This section describes the outline of the proposed method. The subsection A describes the whole outline, and the subsection B describes each task that consists the proposed method.
Figure 4 shows the outline of the proposed method. The proposed method can be applied after the completion of the requirement definition and the functional design (completion of the development of the use-case diagrams and the class diagrams). The proposed method consists of the four tasks. At first, “development of the UML system specification” task describes the information related to the system’s element, configuration, and control. At second, “development of the hazard scenario using STPA” task decides the accidents, hazards, SCs, and hazard scenarios related to the target system. At third, “development of the sequence diagrams corresponding to the hazard scenario and the assignment of the HCF to the classes” task develops the sequence diagrams corresponding to the hazard scenario based on the information of the use-case diagrams and the class diagrams of the ECSW. As a result, the portions that are the causes of the hazards (HCF) are clarified. At last, “conduction of the FMEA for each HCF” task conducts FMEA to each HCF, evaluates the negative impacts of the accident, and conducts the countermeasures that do not occur the HCF (not to occur the hazards), if necessary.
Development of the UML system specifications: “Development of the UML system specifications” task develops the use-case diagrams and the class diagrams for the target system. Here in after, those diagrams are called the UML system specifications. Use-case diagrams describe the target ECSW and the apparatuses (hardware) that have the interactions between the ECSW. The apparatuses are used when developing the sequence diagrams in “development of the sequence diagrams corresponding to the hazard scenario and assignment of the HCF to the classes “. The class diagrams describe the classes and the methods in ECSW. Those are used when developing the sequence diagram similarly.
Development of the hazard scenario: “Development of the hazard scenario using STPA” task decides the HCFs considering the UML system specifications, accidents, hazards, and HCs and develop the hazard scenarios.
At first, the target accident is decided considering the usage of the target system. The hazard that causes the accident and the conditions that the hazard causes the accident are decided. Then the SCs are defined based on the conditions that hazard causes the accident.
At second, the CSD is developed from the use-case diagrams and the class diagrams in the UML system specifications. The components in the CSD are the actors in the use-case diagrams and the classes in the class diagrams. The CAs between the components shows the method invocation between the classes that have the relations, and the direction of the CA corresponds to the direction of the inductivity. The data between components shows the return value of the invocated method. Figure 5 shown the correspondence between the UML system specifications and CSD.
At third, UCAs are derived from all combinations of CAs in the CSD and “the 4 keywords to identify the UCAs that cause the hazards”. Table 1 shows the diagnostic table that is used for identifying UCAs.

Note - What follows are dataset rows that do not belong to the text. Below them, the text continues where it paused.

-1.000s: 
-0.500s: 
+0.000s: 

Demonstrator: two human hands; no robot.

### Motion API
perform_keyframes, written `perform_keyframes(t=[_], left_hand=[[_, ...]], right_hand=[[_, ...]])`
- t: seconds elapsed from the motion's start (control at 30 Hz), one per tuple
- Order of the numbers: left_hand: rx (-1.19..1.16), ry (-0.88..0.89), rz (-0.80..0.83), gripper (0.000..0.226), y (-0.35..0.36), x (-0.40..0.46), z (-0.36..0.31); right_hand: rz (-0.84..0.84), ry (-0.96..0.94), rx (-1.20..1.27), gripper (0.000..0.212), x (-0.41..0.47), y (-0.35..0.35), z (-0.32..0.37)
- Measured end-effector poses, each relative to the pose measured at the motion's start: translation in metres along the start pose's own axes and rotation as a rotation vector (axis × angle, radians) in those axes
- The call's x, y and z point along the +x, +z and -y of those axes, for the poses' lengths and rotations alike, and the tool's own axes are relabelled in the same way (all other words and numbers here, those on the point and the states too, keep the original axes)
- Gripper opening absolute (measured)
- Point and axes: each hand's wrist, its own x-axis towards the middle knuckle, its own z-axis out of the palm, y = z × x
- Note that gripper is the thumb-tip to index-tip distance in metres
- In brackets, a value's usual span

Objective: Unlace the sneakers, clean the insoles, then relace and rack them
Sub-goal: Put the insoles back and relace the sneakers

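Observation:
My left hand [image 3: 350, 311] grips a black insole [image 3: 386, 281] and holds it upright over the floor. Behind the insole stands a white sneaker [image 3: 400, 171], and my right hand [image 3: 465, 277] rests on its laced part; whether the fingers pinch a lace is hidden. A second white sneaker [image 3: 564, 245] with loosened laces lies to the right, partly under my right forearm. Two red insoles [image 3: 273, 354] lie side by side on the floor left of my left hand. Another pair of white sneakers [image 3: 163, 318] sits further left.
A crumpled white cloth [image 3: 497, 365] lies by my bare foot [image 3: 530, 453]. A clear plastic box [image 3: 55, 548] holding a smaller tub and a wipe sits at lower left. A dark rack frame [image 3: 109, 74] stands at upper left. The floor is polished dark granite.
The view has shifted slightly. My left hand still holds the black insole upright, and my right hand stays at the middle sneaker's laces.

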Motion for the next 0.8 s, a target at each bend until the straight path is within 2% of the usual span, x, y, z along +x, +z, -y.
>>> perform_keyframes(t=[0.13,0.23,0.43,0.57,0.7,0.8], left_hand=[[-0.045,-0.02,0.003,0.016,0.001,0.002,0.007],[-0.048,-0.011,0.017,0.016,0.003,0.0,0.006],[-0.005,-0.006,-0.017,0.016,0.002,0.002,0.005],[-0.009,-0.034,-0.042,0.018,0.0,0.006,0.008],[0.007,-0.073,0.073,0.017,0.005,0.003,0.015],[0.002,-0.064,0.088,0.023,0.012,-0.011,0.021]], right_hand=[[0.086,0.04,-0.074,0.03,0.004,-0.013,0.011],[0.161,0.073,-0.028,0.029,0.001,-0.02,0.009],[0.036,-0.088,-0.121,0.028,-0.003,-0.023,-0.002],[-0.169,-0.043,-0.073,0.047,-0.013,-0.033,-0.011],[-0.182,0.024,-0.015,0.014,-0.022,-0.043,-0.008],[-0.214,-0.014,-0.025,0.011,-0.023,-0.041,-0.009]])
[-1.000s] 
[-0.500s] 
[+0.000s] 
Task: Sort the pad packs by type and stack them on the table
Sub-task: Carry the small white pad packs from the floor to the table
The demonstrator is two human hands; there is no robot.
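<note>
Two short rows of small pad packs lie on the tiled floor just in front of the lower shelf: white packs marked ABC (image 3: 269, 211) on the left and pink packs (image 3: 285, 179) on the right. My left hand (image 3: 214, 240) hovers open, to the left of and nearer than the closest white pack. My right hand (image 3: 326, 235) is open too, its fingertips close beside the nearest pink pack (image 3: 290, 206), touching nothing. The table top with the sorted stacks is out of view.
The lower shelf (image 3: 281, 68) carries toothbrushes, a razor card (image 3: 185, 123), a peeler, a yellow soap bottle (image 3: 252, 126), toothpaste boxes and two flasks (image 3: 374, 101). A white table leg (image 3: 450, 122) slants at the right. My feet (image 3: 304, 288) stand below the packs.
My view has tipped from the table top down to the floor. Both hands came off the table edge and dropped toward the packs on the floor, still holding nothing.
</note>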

The SCs that conflict with the UCA are written in the cells of the table.
At fourth, the control loop that causes the hazards with the UCA and CSD is identified, 11 guide words that have the possibility to become HCF are applied to UCA in the control loop, and the combination of the UCA and the guide word are evaluated whether it would be a hazard. In the case that it becomes the hazard, the conditions (HCFs) are investigated and clarified. Furthermore, the process leading to the hazard is defined as the hazard scenario.

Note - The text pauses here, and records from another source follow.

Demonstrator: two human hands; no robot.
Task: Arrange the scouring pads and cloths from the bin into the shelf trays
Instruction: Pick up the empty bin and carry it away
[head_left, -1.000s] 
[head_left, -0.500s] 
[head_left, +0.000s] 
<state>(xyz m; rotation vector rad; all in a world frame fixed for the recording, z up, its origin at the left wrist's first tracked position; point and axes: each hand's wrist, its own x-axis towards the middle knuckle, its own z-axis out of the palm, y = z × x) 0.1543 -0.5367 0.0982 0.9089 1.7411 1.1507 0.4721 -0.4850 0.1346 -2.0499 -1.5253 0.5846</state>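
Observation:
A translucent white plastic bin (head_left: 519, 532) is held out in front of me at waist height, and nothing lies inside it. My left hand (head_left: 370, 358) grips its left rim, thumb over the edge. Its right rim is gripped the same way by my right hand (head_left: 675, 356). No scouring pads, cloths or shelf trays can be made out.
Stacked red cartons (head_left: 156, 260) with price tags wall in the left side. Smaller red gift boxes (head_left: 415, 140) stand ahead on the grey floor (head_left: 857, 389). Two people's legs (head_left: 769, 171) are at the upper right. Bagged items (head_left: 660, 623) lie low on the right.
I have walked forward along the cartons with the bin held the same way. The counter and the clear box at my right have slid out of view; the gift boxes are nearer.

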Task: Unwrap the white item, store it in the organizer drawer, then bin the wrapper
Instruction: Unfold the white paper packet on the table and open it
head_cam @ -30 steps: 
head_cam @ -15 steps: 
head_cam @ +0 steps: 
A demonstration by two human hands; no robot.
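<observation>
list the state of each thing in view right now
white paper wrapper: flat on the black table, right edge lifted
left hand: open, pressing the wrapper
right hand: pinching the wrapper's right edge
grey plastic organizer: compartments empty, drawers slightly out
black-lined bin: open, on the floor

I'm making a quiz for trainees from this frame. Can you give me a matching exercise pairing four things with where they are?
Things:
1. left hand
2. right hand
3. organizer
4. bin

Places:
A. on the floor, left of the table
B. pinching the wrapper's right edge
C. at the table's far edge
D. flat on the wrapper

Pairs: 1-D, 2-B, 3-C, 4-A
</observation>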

“Development of the sequence diagrams corresponding to the hazard scenario and assignment of the HCF to the classes” task develops the sequence diagrams corresponding to the hazard scenario. The lifelines in the sequence diagrams are the actors in the use-case diagrams and the classes in the ECSW. The messages sent and received between the lifelines are the method of the class in the ECSW. The direction of the messages corresponds to the direction of the inductivity in the class diagrams. As a result of sending and receiving the messages according to the developed sequence diagrams, the hazard occurs. Therefore, the execution and/or non-execution of the method according to the sequence diagram are considered as the HCFs, and those HCFs are assigned to the methods in the class that receives the message. As assigning HCFs into methods in the classes for all hazard scenarios, the HCFs (methods) in each class are clarified. Figure 6 shows an example of assigning HCFs into the classes.
“Conduction of the FMEA for each HCF” task conducts functional level FMEA to the HCFs that are assigned to the methods of each class and evaluates the negative impact to the ECSW when HCF occurs. In the case that the negative impact is big, the causes of the HCFs are clarified and the countermeasures that reduce the negative impact are planned and conducted.
The function level FMEA for the ECSW is explained [9]. The failure modes of the ECSW are that the methods of the ECSW do not perform the original functionalities. Because the ECSW is software, there is no case that the ECSW does not perform the functionalities by aging (deviation of the function). The reasons why the ECSW does not perform the functionalities are the case that the function is used incorrectly (deviation of the execution conditions) and/or that the data outside of the range are inputted (deviation of the use conditions). Those are considered as the failure modes of the ECSW. So, the standard failure modes and standard safety countermeasures are decided by analyzing the FMEA results for the existing systems. Table 2 shows the list of the standard failure modes and standard safety countermeasures.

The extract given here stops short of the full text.